January 10, 2013
This is the first in a series of blog posts that discusses a high-level overview of the benefits and tradeoffs of Riak versus traditional relational databases. If this is relevant to your projects or applications, register for our “From Relational to Riak” webcast on January 24.
One of the biggest differences between Riak and relational systems is the focus on availability and how the underlying architecture deals with failure modes.
Most relational databases leverage a master/slave architecture to replicate data. This approach usually means the master coordinates all write operations, working with the slave nodes to update data. If the master node fails, the database will reject write operations until the failure is resolved – often involving failover or leader election – to maintain correctness. This can result in a window of write unavailability.
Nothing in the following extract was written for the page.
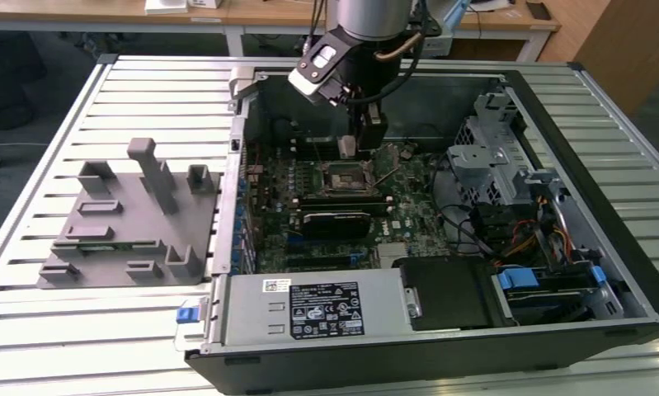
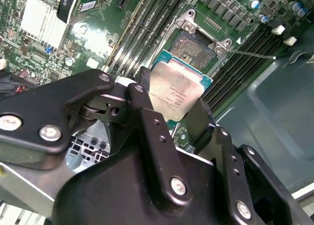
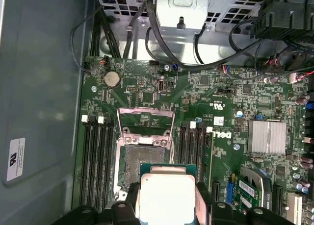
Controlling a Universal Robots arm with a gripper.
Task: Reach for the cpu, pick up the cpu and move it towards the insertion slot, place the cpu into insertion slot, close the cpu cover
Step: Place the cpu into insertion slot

Conversely, Riak uses a masterless system with no single point of failure, meaning any node can serve read or write requests. If a node experiences an outage, other nodes can continue to accept read and write requests. Additionally, if a node fails or becomes unavailable to the rest of the cluster due to a network partition, a neighboring node will take over responsibilities for the unavailable node. Once this node becomes available again, the neighboring node will pass over any updates through a process called “hinted handoff.” This is another way that Riak maintains availability and resilience even despite serious failure.
Because Riak’s system allows for reads and writes, even when multiple nodes are unavailable, and uses an eventually consistent design to maintain availability, in rare cases different replicas may contain different versions of an object. This can occur if multiple clients update the same piece of data at the exact same time or if nodes are down or laggy. These conflicts happen a statistically small portion of the time, but are important to know about. Riak has a number of mechanisms for detecting and resolving these conflicts when they occur. For more on how Riak achieves availability and the tradeoffs involved, see our documentation on the subject.
For many use cases today, high availability and fault tolerance are critical to the user experience and the company’s revenue. Unavailability has a negative impact on your revenue, damages user trust and leads to a poor user experience. For use cases such as online retail, shopping carts, advertising, social and mobile platforms or anything with critical data needs, high availability is key and Riak may be the right choice.